Solicitor General asked why the High Court “should go into whether there is a constitutional breakdown in the State”.
The government, represented by advocate, said it was not up to the High Court to enquire and recommend President’s rule in a State.
Brief Background for High Court comments:
On October 1, the High Court, while hearing a clutch of habeas corpus petitions, said “on the next hearing date, the learned senior counsel appearing on behalf of the State may come prepared to assist the Court as to whether in the circumstances which are prevailing in the State of Andhra Pradesh, the Court can record a finding that there is a Constitutional breakdown in the State or not”.
The state government, in its appeal, said the High Court “in an unprecedented manner and without any basis or pleadings by any of the parties to that effect, has framed the… question”.
The state government has been on a collision course with the High Court and Chief Minister sent a letter to the CJI on October 6, alleging judicial impropriety on the part of some judges of the High Court and senior Supreme Court judge.
Andhra Pradesh government side arguments regarding findings of Constitutional Breakdown:
- The state said “under the scheme of the Constitution, it is Article 356 that deals with failure of Constitutional machinery in a State.

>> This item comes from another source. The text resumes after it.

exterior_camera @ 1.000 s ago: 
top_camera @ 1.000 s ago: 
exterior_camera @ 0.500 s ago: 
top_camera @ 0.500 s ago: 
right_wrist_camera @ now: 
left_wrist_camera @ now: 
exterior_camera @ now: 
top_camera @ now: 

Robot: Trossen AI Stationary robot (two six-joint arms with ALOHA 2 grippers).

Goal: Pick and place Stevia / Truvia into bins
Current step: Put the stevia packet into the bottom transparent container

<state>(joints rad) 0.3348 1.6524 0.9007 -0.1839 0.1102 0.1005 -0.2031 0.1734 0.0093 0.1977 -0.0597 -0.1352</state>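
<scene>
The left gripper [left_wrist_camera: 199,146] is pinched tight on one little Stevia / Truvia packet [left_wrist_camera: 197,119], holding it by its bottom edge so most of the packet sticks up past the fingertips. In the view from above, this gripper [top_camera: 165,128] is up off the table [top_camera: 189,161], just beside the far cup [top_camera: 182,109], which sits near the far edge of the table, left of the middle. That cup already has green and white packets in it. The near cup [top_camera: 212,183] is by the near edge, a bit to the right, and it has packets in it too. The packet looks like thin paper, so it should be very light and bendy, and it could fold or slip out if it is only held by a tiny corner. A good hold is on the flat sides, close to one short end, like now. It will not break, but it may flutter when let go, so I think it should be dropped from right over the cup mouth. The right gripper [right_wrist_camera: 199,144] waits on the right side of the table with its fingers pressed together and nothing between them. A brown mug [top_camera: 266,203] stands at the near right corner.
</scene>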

- Under this Article, if the President, on receipt of a report from the Governor of a State or otherwise, is satisfied that a situation has arisen in which the government of the State cannot be carried on in accordance with the provisions of the Constitution, the Hon’ble President can impose President’s Rule”.
- This is a power exclusively vested in the Executive. The power in this regard, like sending a report either to the Hon’ble President or to the Hon’ble Governor or to record a finding in that regard, cannot be exercised by the Judiciary.

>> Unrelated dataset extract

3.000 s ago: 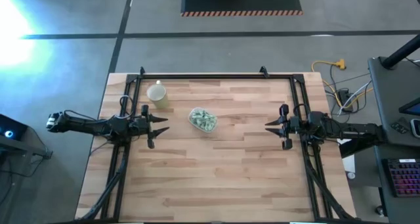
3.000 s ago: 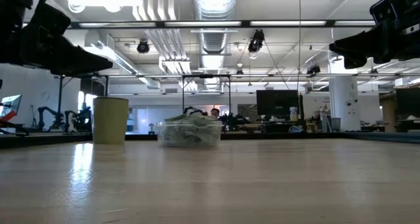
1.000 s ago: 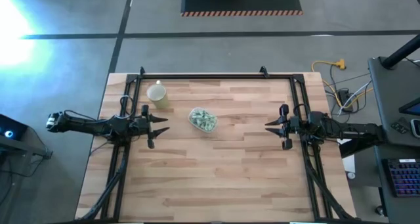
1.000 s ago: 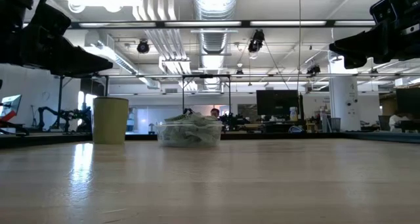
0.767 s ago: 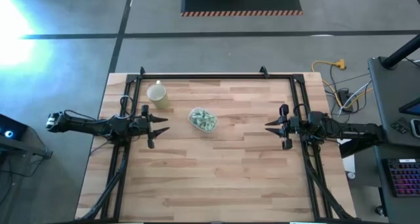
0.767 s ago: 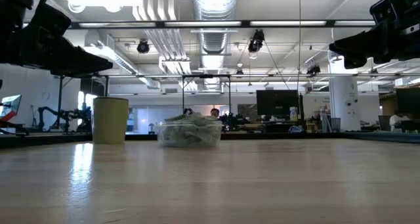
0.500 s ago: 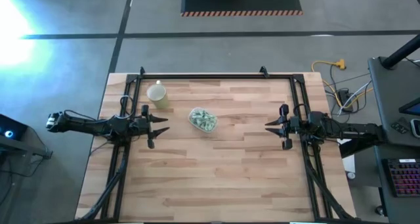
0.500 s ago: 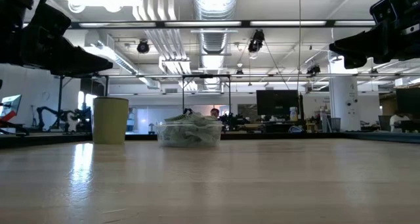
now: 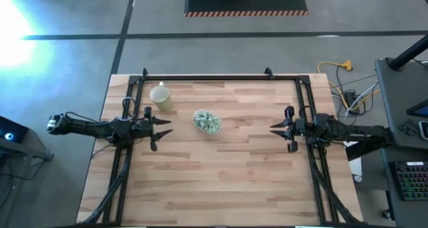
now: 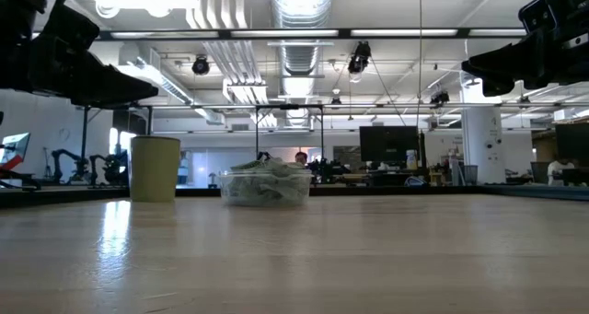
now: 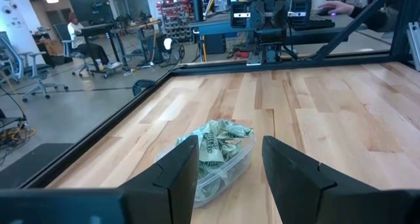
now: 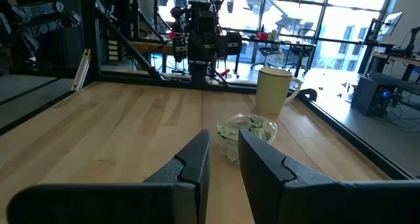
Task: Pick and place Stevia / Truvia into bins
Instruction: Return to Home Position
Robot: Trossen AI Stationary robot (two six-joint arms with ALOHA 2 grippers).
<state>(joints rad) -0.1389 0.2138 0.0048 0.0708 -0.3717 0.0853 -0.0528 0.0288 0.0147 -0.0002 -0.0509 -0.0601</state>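
High view: near half of table [image 9: 221, 188] is bare wood, no loose sachets seen; left gripper [image 9: 167, 126] by left edge, fingers well apart, empty; right gripper [image 9: 275, 128] by right edge, narrow gap, empty; both raised, facing centre; tub [image 9: 194, 121] between them, nearer the left one, sachets [image 11: 216, 137] heaped inside; cup [image 9: 160, 96] far-left, apart from tub. Reads as the homing step, picking likely done; next move only needs arms kept clear; wide room all round.

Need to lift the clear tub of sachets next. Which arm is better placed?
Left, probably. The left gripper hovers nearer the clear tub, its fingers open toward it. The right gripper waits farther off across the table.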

- The appeal contended that the High Court order is “uncalled for; violative of the basic structure of the Constitution; and, it is most respectfully submitted, grossly misconceived”.
- The state pointed out that “under the Constitutional framework, it is not for the Courts to decide as to whether there is a Constitutional breakdown in a State” and “the said power has been specifically conferred upon a different Constitutional Authority and rightly so”.
- The said fact is essentially an executive function and is necessarily required to be based on a detailed factual analysis. The courts simply do not have any means to decide such a question.
- According to the state, the High Court order “is a serious encroachment on the powers of the executive as enumerated under the Constitution and is thus violative of the doctrine of separation of powers”.
What is Article 356 of Indian Constitution?
- It is Article 356 that deals with failure of constitutional machinery in a State… This is a power [to impose President’s rule] exclusively vests in the Executive.
- The power in this regard, like sending a report either to the Hon’ble President or to the Hon’ble Governor or to record a finding in that regard, cannot be exercised by the judiciary.
- Article 356 of the Constitution of India gives President of India the power to suspend state government and impose President’s rule of any state in the country “if he is satisfied that a situation has arisen in which the government of the state cannot be carried on in accordance with the provisions of the Constitution”.
- It is also known as ‘State Emergency’ or ‘Constitutional Emergency’.
- Upon the imposition of this rule, there would be no Council of Ministers.
- The state will fall under the direct control of the Union government, and the Governor will continue to head the proceedings, representing the President of India.
- The “unprecedented” order of the High Court, on October 1, came while deciding habeas corpus petitions filed by relatives of persons remanded in judicial custody or on bail.
The Executive and the Judiciary in the Indian constitution:
The rapport between the judiciary and the executive has always been sensitive.
A society governed by Rule of law always demands for separation of the judiciary from the executive.
The rule of law is always exposed to the risk of being intruded by the executive.
Therefore, proper functioning of a democracy requires a clear separation of the two.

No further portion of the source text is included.